The stock bottom end can withstand, I would say, up to around 600. After that, you're on borrowed time


----------



## 68greengoat (Sep 15, 2005)

I see this thread is in 2 different sections. I'm going to sticky it here too.....


----------



## Mitsubishiown (May 14, 2012)

Nice list! I am new hear and figured I would read a bit before posting!


----------



## svede1212 (Nov 1, 2005)

s5pitfire said:


> Yeah I think its pretty universal... that an intake will add only a few hp, test pipe maybe 5hp, headers 10-20hp, cat-back exhaust maybe 5-10hp. The bigger the motor, the more gains you will probably see. Headers on a S2000 gives only ~5whp when on the GTO is probably 15-20whp. Twice the cylinders, and three times the displacement (woah). But then again, Honda did a really good job with the stock S2000 through and through, so its hard to get anymore hp out of it.
> F/I


You're light on the HP gain on everything except the catback. Even that can help especially on the '04 when you start adding more breathing ahead of it but little to none by itself. A decent LT header and tune can get 25-30 RWHP. Intakes can add 15+ RWHP. My 290 RWHP stock (LS1) car made about 400 RWHP with intake, headers, cam and slightly larger catback with a good tune.

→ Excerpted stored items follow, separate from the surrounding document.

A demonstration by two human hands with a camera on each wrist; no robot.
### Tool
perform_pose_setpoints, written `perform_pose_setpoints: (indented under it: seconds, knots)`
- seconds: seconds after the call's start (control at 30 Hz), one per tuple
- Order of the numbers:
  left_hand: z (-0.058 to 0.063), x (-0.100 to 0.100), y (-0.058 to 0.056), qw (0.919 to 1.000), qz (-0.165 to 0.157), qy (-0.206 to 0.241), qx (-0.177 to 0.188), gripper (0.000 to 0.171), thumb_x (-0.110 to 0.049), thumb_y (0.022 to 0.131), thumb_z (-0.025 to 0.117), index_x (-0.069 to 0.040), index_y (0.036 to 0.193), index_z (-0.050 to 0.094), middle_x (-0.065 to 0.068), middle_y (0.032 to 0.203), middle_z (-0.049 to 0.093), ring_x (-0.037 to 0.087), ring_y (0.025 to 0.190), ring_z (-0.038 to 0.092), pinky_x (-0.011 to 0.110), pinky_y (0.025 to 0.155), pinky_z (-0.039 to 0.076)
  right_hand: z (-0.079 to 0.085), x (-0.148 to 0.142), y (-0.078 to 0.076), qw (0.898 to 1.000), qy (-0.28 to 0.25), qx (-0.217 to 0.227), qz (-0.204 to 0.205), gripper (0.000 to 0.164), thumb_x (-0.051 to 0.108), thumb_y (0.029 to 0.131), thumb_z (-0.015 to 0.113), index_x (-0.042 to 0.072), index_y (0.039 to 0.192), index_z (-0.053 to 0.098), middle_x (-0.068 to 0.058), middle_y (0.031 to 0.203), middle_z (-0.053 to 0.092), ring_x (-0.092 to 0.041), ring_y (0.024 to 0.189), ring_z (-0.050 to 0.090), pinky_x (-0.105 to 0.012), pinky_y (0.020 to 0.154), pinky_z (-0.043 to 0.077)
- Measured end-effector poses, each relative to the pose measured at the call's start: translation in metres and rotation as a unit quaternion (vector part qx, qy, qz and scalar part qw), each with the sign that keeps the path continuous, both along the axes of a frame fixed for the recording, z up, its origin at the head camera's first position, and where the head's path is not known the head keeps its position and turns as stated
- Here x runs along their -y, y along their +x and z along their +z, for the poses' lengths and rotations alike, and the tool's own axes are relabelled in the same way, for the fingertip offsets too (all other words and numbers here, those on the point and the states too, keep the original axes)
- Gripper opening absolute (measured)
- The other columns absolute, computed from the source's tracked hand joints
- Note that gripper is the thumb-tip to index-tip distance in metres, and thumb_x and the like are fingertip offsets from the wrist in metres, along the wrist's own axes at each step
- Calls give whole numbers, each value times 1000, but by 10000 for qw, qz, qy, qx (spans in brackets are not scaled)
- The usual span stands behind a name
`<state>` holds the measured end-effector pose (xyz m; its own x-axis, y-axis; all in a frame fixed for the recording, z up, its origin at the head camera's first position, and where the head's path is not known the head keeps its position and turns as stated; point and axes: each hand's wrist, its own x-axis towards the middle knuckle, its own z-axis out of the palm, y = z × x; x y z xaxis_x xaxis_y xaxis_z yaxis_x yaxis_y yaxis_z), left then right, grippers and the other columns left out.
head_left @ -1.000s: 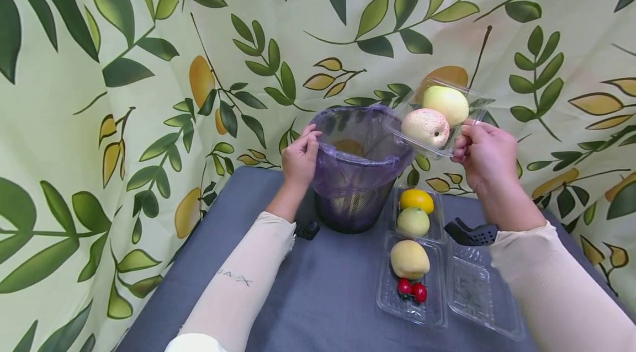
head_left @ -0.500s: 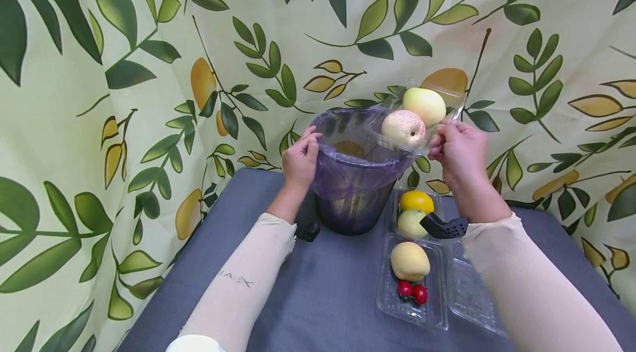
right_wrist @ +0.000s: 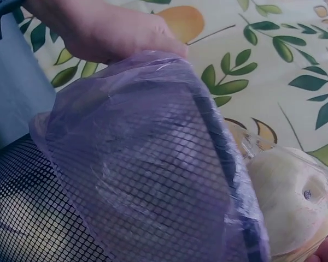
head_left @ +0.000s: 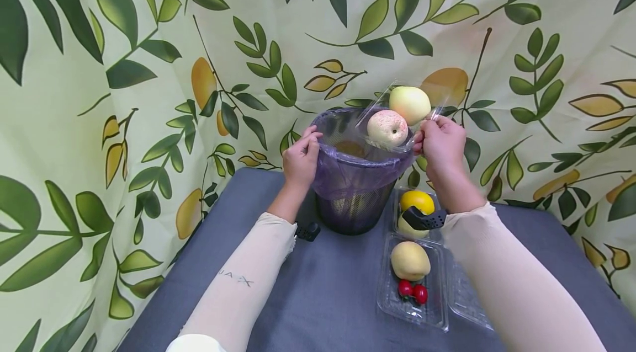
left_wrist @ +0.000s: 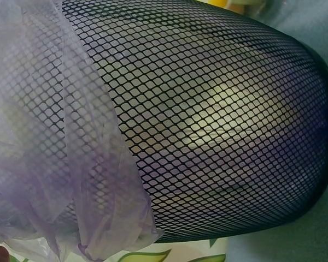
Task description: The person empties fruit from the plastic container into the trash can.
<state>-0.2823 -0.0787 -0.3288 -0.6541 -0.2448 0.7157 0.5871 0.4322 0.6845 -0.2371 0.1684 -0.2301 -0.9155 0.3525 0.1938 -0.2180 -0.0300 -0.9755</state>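
My left hand (head_left: 301,160) grips the left side of the rim of a black mesh wastebasket (head_left: 350,206), which is lined with a thin purple bag (head_left: 343,178). My right hand (head_left: 444,145) pinches the edge of a clear plastic tray (head_left: 375,145), held tilted over the basket's right rim. In it lie a pinkish speckled peach (head_left: 386,127) and a pale yellow-green round fruit (head_left: 409,104). The peach (right_wrist: 287,202) shows beside the bag's edge in the right wrist view. Through the mesh (left_wrist: 229,120) in the left wrist view, a blurred yellowish patch shows.
Right of the basket, one clear tray (head_left: 396,225) carries an orange-yellow fruit (head_left: 417,201) and a partly hidden green one. Nearer, another tray (head_left: 397,308) bears a pale yellow fruit (head_left: 409,261) and red cherry tomatoes (head_left: 419,293). A further tray (head_left: 467,297) lies partly under the right forearm.
My right hand has moved left with the tray and its two fruits, from right of the wastebasket to over its right rim. My left hand stays on the rim.
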Motion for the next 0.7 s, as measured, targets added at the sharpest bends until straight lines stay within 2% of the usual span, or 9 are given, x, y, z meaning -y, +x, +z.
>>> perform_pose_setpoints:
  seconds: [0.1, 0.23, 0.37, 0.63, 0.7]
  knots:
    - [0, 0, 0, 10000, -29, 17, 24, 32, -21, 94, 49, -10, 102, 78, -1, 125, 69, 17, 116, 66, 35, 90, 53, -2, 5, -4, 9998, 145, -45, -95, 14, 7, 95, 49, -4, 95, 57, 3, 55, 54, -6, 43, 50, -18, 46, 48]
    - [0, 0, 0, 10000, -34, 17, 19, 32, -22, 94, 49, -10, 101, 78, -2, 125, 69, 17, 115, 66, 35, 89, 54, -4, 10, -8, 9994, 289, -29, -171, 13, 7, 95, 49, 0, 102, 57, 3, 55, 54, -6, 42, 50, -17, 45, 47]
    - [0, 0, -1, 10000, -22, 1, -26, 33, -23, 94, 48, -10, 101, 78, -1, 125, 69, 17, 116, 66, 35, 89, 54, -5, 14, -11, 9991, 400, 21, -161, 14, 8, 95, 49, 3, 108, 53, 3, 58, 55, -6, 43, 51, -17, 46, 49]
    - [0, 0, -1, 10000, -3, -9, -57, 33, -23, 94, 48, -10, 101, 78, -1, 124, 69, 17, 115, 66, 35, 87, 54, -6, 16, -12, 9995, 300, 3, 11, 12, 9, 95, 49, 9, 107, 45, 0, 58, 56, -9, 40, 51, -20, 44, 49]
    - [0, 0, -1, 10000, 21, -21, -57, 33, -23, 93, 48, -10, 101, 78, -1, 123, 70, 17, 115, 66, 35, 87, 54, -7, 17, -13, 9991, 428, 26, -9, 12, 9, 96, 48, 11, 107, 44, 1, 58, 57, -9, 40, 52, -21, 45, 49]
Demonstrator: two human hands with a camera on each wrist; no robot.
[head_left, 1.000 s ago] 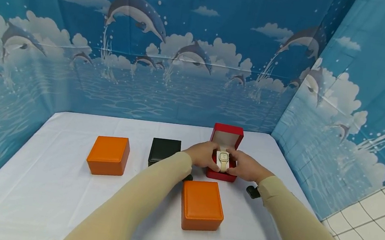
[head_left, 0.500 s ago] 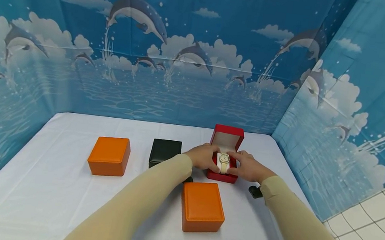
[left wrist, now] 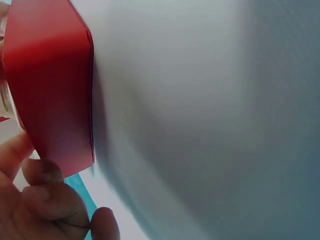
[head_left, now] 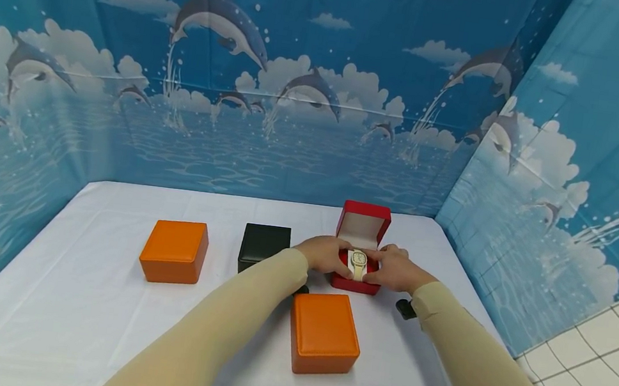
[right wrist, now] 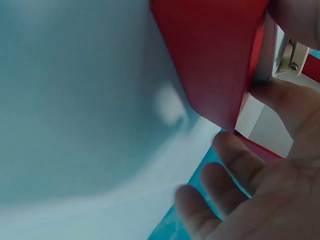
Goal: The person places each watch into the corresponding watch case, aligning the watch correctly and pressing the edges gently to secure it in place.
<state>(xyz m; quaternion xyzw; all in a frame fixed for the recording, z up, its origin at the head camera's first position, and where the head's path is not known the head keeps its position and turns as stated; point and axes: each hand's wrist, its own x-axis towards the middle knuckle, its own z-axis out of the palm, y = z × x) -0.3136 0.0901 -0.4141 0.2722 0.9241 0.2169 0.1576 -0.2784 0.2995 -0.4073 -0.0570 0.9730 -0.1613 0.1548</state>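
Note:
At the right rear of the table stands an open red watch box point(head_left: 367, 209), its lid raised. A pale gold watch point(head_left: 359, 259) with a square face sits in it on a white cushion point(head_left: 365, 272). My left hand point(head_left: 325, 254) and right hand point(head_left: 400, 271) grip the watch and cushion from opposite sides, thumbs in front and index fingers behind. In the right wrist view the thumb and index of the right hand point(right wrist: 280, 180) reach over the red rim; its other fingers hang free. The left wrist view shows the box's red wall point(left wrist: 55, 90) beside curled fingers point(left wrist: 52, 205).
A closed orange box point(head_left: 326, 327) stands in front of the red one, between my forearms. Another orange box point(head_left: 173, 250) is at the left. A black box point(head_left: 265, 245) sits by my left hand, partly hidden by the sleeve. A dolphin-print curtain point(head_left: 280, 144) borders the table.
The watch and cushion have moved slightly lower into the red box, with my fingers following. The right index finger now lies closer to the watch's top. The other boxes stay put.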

You can't exactly just add the net amount to each other. If the parts are mis-matched you can gain less than the proper mix of things.


----------



## Mr. Edge (Jun 23, 2012)

Is there a specific brand of intake manifolds that you guys can recommend. I've been looking as of late but have been really indecisive. 

Thanks guys.


----------



## joserogger (3 mo ago)

Headers will also dramatically change the sound of your exhaust when installed. Many people are unhappy with how silent their exhaust may seem, but once LT Headers are installed, the sound radically increases


----------